Yama Daqiq waited patiently at Dulles airport in Virginia on Thursday (August 26), as his wife and four children made their way back home from an ill-timed trip to Afghanistan.
Daqiq was one of a number of Afghans and Americans of Afghan origin waiting for loved ones coming to the U.S. in the waning days of an evacuation that has seen over 100,000 people airlifted by the U.S. military and its allies following the Taliban takeover.
His family’s return came on a day when the already chaotic situation turned tragic at Kabul airport, after two apparent suicide bombers struck at the gates outside, killing at least 13 people.
Daqiq says his wife went to visit her relatives in Afghanistan after not seeing them in four years, a trip that coincided with the Taliban’s rapid sweep across the country towards the capital Kabul, after the withdrawal of U.S. forces.
“They were expecting to come back on August 16,” Daqiq said. “But everything happened very fast and Kabul collapsed on 15th,’ he said.
His family tried numerous times to get to the airport, which is surrounded by thousands of Afghans trying to get through Taliban checkpoints, before they finally succeeded on August 24th, he said.
After a long wait, Daqiq and his family had a joyful reunion after they arrived on a flight carrying other evacuees.
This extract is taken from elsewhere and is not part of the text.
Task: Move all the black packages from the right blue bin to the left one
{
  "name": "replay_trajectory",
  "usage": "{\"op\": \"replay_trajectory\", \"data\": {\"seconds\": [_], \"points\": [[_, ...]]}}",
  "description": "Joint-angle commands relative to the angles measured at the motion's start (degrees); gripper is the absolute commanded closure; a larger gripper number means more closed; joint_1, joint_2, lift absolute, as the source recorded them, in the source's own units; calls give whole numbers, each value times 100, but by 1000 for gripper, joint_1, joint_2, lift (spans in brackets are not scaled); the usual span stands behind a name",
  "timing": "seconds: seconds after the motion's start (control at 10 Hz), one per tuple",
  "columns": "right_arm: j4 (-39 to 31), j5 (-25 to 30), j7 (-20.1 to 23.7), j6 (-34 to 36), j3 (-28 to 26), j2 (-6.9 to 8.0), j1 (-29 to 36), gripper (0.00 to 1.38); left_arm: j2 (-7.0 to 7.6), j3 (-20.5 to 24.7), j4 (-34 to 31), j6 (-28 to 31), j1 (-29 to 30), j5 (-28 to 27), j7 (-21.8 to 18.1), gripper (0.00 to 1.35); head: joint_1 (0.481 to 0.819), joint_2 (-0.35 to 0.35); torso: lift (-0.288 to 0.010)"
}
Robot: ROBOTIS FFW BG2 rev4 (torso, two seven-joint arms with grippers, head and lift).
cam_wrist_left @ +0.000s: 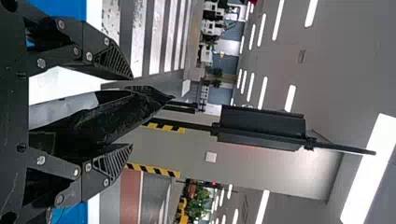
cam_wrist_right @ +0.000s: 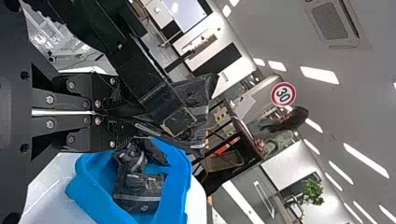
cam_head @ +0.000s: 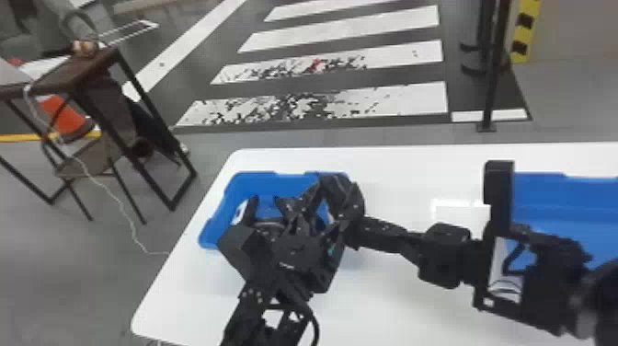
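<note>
White table [cam_head: 391, 294], with the right blue bin [cam_head: 575, 202] at three o'clock as the head sees it, and the left blue bin [cam_head: 250, 178] at ten, black packages [cam_wrist_right: 138, 189] already lying in it. The right gripper [cam_wrist_right: 112, 113] is closed on one end of a black poly mailer [cam_wrist_right: 194, 95], held up by the left bin's three o'clock side. From those fingertips the mailer lies towards nine to ten o'clock, so the right gripper needs only a short move over the bin. The left gripper [cam_wrist_left: 133, 112] is spread, nearer still: the mailer runs lengthwise between its fingers, tip past their ends, closer to the three o'clock finger. I judge a handover or shared drop likely; letting go with the mailer lying there could leave it snagged on that finger
</note>
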Motion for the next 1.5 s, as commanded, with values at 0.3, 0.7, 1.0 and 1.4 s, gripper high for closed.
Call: {"op": "replay_trajectory", "data": {"seconds": [0.3,0.7,1.0,1.4], "points": [[232,-200,1,-308,-1,8,4,978,-7,50,-169,33,97,-81,136,1222,695,350,-140],[330,-417,9,-491,-310,8,313,136,-174,895,1673,-825,-1253,-1760,496,1220,695,350,-140],[260,-325,88,-491,-744,8,594,170,-112,964,3290,-2189,-1886,-1121,593,156,695,350,-140],[-204,943,80,-1545,-2401,246,1691,119,-165,427,2672,-3891,-1112,-275,417,387,695,334,-140]]}}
The White House said that roughly13,400 people were airlifted from Afghanistan on Wednesday (August 25), raising the total number of those evacuated by the U.S. and coalition partners since Aug. 14 to about 95,700, the White House said on Thursday.
The Kabul explosions took place amid the crowds outside the airport who have been massing in hope of escaping in the airlift which the United States says will end by Tuesday.
There was no immediate claim of responsibility for the blasts, but U.S. officials pointed the finger at Islamic State’s Afghan affiliate, ISIS-Khorosan which has emerged as enemies of both the West and of the Taliban.
Washington and its allies had been urging civilians to stay away from the airport on Thursday, citing the threat of an Islamic State suicide attack.
Most of those evacuated by Western countries have been Afghans who helped them. But officials acknowledge that many thousands more will be left behind following President Joe Biden’s order to pull out all troops by Aug 31.
Biden ordered all troops out of Afghanistan by the end of the month to comply with a withdrawal agreement with the Taliban negotiated by his predecessor Donald Trump. He spurned calls this week from European allies for more time.